Problem description: From the data below, return the exact lines starting at the line containing "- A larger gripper" and ending at the line containing "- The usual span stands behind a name", both included, and nothing else.

☆ ☆ ☆

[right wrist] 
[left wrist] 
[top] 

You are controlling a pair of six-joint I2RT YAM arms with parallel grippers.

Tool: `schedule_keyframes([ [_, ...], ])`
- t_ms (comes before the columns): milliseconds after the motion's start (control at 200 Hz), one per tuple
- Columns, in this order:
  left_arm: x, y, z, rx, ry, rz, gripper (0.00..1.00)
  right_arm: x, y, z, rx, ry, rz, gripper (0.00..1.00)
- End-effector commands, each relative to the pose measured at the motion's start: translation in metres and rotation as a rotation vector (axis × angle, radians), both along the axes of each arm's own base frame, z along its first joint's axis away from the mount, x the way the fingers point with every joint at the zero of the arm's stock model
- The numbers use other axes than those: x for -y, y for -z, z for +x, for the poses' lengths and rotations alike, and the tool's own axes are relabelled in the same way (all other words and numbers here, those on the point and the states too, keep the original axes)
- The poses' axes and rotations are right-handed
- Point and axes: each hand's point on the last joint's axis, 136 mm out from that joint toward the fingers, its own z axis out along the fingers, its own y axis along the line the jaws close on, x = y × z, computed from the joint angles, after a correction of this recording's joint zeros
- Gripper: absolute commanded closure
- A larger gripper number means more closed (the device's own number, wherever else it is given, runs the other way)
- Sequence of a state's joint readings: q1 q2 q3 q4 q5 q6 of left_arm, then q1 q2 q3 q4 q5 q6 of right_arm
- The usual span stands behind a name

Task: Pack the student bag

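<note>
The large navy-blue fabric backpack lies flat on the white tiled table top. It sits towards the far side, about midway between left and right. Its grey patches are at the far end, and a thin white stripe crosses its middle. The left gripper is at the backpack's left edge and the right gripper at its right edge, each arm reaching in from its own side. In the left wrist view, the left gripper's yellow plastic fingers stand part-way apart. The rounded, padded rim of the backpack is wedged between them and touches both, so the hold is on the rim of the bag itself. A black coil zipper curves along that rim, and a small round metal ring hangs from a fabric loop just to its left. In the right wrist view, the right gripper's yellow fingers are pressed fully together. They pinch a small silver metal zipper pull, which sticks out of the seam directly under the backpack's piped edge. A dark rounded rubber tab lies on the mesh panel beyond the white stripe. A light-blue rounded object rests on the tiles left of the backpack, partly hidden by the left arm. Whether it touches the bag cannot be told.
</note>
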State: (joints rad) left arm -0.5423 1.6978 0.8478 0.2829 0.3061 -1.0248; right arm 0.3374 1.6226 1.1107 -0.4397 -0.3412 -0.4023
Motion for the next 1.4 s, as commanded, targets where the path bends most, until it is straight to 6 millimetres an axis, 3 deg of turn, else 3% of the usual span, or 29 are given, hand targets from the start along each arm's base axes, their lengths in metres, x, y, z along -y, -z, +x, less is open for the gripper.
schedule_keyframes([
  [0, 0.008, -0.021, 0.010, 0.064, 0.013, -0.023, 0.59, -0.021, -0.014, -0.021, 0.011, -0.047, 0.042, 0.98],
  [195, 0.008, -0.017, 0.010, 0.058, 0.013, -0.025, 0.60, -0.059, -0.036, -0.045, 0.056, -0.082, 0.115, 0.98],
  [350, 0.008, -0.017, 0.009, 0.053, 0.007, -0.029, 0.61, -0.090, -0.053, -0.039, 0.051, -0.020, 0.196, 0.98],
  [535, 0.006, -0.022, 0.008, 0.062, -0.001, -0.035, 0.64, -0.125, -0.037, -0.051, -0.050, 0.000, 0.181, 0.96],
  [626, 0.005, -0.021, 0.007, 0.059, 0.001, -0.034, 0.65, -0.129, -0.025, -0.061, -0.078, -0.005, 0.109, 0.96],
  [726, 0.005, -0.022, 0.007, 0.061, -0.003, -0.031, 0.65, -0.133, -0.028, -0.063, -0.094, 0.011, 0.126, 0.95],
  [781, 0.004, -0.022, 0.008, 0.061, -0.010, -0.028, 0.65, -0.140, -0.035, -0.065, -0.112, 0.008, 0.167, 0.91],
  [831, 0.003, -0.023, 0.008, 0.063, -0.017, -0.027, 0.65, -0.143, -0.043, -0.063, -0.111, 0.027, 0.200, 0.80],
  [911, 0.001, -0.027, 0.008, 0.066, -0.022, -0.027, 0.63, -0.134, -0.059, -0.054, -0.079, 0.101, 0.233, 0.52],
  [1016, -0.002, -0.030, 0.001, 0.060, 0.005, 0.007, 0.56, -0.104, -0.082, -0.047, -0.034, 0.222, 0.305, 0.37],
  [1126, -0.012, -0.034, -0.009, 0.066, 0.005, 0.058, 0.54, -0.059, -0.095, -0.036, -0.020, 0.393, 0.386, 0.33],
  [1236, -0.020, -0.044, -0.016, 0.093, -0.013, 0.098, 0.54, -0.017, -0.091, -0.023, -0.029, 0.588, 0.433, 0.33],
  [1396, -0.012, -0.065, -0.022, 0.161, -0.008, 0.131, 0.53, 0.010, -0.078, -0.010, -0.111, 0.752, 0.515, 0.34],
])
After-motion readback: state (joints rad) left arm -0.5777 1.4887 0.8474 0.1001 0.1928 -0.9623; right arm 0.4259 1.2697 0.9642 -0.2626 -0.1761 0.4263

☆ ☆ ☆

Exercise result:
- A larger gripper number means more closed (the device's own number, wherever else it is given, runs the other way)
- Sequence of a state's joint readings: q1 q2 q3 q4 q5 q6 of left_arm, then q1 q2 q3 q4 q5 q6 of right_arm
- The usual span stands behind a name

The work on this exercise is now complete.